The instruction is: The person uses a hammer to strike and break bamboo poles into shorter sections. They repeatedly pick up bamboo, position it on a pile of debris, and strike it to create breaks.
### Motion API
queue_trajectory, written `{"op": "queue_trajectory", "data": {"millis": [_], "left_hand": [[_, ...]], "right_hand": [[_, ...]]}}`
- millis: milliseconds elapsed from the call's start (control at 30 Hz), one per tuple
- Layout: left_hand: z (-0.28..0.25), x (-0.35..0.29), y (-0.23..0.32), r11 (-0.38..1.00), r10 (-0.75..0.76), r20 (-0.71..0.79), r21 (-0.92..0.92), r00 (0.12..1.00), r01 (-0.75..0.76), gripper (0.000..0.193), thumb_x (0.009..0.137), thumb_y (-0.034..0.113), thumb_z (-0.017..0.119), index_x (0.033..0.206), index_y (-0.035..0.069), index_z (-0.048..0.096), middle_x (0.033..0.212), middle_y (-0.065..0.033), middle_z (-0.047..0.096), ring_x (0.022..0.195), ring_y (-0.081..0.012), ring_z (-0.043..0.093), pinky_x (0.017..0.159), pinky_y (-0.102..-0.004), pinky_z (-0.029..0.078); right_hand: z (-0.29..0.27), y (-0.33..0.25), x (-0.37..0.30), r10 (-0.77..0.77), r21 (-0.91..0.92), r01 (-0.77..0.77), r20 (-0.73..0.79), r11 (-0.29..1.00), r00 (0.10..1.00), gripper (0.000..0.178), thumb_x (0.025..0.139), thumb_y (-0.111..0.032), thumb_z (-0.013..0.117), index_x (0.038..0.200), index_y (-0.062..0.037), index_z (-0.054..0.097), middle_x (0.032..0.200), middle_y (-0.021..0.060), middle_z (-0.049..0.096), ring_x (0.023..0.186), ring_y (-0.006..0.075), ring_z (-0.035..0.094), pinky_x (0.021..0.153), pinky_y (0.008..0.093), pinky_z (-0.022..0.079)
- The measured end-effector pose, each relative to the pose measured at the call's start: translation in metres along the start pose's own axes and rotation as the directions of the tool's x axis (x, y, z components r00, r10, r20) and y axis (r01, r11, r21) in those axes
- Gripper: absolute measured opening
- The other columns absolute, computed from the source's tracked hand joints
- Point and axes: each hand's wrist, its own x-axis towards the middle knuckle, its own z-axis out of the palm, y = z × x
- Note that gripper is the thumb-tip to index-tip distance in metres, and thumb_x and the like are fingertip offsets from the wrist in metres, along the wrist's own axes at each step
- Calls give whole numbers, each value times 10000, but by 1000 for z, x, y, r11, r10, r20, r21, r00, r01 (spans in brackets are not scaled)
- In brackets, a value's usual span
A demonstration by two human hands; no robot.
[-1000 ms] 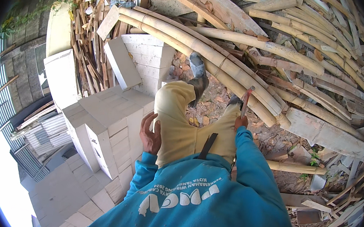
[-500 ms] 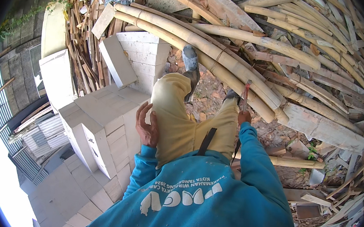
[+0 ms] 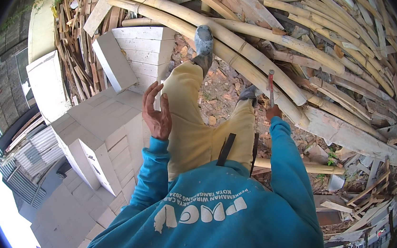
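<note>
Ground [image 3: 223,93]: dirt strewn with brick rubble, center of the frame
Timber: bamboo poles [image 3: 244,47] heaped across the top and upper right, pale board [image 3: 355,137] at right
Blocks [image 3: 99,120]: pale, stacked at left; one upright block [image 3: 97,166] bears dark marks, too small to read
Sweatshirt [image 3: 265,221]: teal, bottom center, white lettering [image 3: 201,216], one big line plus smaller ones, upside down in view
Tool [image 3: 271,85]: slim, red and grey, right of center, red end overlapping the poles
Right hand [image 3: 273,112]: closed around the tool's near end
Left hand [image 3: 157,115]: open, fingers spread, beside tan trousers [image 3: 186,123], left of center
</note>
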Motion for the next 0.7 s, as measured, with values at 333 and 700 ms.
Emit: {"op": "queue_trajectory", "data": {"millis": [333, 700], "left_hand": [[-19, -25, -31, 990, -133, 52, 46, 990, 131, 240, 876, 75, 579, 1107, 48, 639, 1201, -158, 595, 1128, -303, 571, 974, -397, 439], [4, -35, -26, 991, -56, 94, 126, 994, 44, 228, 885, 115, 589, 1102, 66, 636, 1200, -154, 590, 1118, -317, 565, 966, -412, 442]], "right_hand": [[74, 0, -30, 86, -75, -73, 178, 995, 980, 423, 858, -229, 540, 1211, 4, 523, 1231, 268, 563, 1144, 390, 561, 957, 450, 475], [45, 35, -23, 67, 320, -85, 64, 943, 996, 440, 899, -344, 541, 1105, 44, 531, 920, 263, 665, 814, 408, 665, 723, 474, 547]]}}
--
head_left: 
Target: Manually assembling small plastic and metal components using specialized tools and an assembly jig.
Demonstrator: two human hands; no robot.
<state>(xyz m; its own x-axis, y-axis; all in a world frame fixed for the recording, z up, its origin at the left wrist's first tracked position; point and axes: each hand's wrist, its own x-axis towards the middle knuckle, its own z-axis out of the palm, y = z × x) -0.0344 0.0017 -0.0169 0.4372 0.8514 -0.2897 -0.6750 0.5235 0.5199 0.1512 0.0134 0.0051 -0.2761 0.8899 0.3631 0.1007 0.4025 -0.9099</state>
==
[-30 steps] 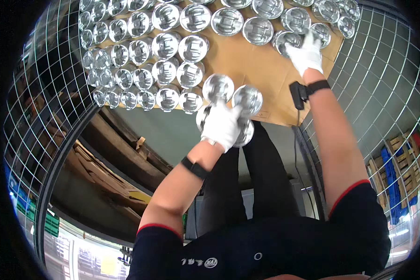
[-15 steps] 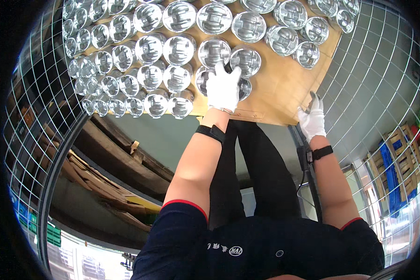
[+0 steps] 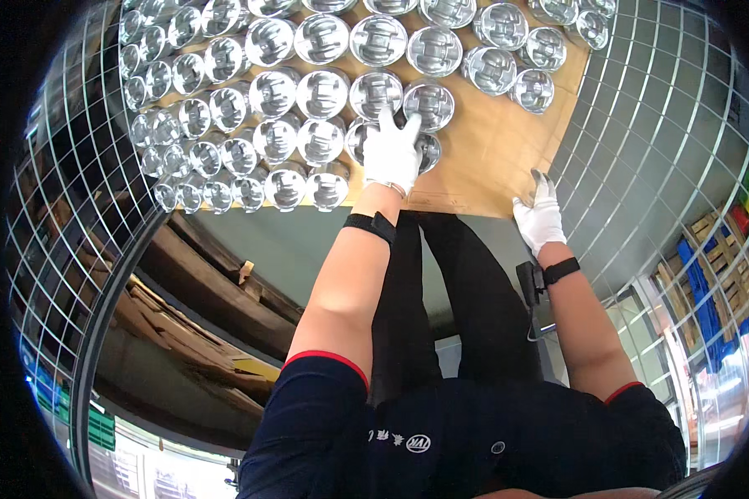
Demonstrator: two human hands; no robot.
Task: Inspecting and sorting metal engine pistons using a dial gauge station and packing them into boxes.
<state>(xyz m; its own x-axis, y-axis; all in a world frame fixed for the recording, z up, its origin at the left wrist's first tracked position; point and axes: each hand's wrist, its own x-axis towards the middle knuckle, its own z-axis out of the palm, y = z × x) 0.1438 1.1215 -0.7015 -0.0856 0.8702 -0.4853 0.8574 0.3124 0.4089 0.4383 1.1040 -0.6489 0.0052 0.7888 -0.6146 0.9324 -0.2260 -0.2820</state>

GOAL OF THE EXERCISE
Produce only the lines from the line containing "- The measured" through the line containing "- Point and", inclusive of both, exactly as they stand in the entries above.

RESPONSE
- The measured end-effector pose, each relative to the pose measured at the call's start: translation in metres along the start pose's own axes and rotation as the directions of the tool's x axis (x, y, z components r00, r10, r20) and y axis (r01, r11, r21) in those axes
- Gripper: absolute measured opening
- The other columns absolute, computed from the source's tracked hand joints
- Point and axes: each hand's wrist, its own x-axis towards the middle knuckle, its own z-axis out of the palm, y = z × x

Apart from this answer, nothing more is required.